Citi applied a perpetuity growth rate of 6.0% to 8.0% to Altair’s estimated terminal year Post-SBC UFCF. The present values (as of September 30, 2024) of the cash flows and implied terminal values were then calculated using a selected range of discount rates of 11.9% to 12.9%, which were selected based on Citi’s judgment and experience to reflect an estimate of Altair’s weighted average cost of capital, derived using the capital asset pricing model. This analysis indicated an approximate implied per share equity value reference range for Altair of $48.65 to $76.15 (Management Case 1 and the related extrapolations therefrom) and $53.80 to $84.05 (Management Case 2 and the related extrapolations therefrom), as compared to the per share merger consideration in the merger of $113.00.

(f) In the section of the Proxy Statement titled “The Merger (Proposal 1)—Opinion of Citi—Equity Research,” the disclosure in the third paragraph of page 62 is amended by replacing the paragraph with the following (new text is underlined and bold, and deleted text is crossed through):

Citi reviewed sell-side analyst price targets for shares of Class A common stock published by eight equity research analysts during the time period from September 10, 2024 through October 22, 2024. These targets generally reflect each analyst’s estimate of the 12-month future public market trading price per share of Class A common stock and were not discounted to reflect present values. The range of undiscounted price targets for shares of Class A common stock was $71.00 per share to $105.00 per share, with a median target price of $97.50 per share. To facilitate a comparison with the merger consideration, Citi discounted the price target range to present value by applying, for a one-year discount period, an illustrative discount rate of 12.8%, which was selected by Citi based on an estimate of Altair’s assumed cost of equity. The resulting discount indicated a range of discounted price targets for shares of Class A common stock of $62.95 per share to $93.10 per share.
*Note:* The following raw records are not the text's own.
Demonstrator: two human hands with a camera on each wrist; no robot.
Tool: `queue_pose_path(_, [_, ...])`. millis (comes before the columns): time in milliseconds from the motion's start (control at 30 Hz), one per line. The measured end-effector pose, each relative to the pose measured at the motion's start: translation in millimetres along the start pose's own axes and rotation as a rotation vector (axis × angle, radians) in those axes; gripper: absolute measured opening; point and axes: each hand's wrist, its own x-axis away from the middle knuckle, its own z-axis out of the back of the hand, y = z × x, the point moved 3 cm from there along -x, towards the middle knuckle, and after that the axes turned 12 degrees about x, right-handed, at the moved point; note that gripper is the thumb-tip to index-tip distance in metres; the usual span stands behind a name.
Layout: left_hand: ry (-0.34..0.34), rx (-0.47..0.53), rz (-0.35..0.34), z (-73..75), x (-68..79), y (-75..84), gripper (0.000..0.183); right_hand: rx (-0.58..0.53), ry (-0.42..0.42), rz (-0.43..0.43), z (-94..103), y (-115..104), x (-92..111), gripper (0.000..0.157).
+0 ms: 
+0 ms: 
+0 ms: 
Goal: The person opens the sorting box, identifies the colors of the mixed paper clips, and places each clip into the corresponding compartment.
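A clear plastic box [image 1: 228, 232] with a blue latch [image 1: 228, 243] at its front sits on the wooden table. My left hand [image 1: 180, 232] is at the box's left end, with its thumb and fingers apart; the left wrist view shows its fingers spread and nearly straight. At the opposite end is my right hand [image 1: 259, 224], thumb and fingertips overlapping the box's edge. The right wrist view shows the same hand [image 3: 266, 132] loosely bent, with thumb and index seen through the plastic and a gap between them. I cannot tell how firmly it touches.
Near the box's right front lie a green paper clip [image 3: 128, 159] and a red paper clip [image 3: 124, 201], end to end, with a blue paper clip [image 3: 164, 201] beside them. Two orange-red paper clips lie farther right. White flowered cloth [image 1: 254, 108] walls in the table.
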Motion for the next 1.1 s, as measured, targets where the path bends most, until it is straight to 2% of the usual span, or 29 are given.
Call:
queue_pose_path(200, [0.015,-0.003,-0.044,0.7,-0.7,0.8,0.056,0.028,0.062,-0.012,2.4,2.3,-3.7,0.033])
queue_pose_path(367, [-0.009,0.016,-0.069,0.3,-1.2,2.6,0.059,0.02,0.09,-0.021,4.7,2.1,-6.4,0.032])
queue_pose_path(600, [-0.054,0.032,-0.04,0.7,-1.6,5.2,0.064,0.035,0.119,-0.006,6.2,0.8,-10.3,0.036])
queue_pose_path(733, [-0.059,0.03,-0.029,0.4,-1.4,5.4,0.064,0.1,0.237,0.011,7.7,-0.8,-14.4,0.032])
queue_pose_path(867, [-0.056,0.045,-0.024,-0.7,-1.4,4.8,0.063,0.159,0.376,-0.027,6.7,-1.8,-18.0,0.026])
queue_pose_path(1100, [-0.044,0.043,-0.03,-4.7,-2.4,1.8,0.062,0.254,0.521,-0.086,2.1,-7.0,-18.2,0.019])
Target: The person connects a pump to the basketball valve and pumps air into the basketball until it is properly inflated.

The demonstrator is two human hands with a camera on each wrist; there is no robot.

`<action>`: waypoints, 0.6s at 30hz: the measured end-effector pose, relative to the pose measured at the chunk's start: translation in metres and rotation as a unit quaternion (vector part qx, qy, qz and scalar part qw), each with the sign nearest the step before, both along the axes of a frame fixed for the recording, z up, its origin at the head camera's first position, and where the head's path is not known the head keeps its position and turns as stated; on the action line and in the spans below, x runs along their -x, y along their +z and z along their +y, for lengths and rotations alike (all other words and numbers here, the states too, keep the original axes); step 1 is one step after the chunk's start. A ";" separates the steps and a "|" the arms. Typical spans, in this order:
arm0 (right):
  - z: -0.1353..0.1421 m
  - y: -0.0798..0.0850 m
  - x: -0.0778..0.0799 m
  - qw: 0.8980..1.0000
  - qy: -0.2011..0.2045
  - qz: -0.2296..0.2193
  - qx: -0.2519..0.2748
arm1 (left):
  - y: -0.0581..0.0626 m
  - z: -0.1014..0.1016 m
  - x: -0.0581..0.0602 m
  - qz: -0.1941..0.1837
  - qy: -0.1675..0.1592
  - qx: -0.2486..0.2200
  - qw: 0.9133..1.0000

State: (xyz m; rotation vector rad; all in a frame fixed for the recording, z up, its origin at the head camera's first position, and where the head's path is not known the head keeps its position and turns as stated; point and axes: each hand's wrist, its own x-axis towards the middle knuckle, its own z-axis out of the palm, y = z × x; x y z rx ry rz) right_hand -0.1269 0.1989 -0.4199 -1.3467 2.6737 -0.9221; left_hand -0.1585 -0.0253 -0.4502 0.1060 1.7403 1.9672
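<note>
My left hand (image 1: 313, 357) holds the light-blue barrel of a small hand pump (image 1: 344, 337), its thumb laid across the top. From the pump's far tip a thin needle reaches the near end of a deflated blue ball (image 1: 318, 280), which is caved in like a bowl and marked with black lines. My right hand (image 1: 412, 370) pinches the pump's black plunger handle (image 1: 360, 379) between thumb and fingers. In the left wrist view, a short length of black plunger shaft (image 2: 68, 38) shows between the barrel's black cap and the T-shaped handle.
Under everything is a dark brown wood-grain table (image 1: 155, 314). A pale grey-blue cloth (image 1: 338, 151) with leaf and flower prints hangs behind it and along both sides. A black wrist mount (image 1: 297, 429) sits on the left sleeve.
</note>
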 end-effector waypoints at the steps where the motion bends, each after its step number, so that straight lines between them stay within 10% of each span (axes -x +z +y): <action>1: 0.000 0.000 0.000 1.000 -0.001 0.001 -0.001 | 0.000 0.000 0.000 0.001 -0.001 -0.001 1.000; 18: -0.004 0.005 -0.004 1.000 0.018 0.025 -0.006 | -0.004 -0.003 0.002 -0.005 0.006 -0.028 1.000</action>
The price targets published by equity research analysts do not necessarily reflect current market trading prices for shares of Class A common stock and these estimates are subject to uncertainties, including the future financial performance of Altair and future financial market conditions.

(g) In the section of the Proxy Statement titled “The Merger (Proposal 1)—Opinion of Citi—Miscellaneous,” the disclosure in the fourth paragraph of page 62 is amended by replacing the paragraph with the following (new text is underlined and bold):

Citigroup Global Markets Inc. has acted as co-financial advisor to Altair in connection with the merger and will receive a fee currently estimated to be approximately $63.8 million for such services, of which $5.0 million became payable in connection with the delivery of the opinion (which $5.0 million was not contingent upon conclusions reached in the opinion and has been paid), and the remainder is contingent on and payable upon the consummation of the merger. Altair has agreed to reimburse Citi for its expenses, including fees and expenses of counsel, incurred in connection with its engagement. In addition, Altair has agreed to indemnify Citi and related parties against certain liabilities, including liabilities under the federal securities laws, relating to or arising out of Citi’s engagement.

(h) In the section of the Proxy Statement titled “The Merger (Proposal 1)—Opinion of Citi—Miscellaneous,” the disclosure in the fifth paragraph of page 62 is amended by replacing the paragraph with the following (new text is underlined and bold):

Citi and its affiliates in the past have provided, and currently provide, services to Siemens Industry and its affiliates, unrelated to the merger, for which services Citi and its affiliates have received compensation, including, without limitation, during the two-year period prior to delivery of its opinion, having acted, and continuing to act, as a lender to affiliates of Siemens Industry (for which Citi and its affiliates received during such period fees, in the aggregate, of less than $1 million). In the ordinary course of its business, Citi and its affiliates may actively trade or hold the securities of Altair and affiliates of Siemens Industry for its own account or for the account of its customers and, accordingly, may at any time hold a long or short position in such securities. In its disclosure letter to the Altair board of directors, Citi noted that as of a date near the date of its opinion letter, Citi owned less than 1% of the common stock of each of Altair and Siemens AG. In addition, Citi and its affiliates (including Citigroup Inc. and its affiliates) may maintain relationships with Altair, Siemens Industry and their respective affiliates.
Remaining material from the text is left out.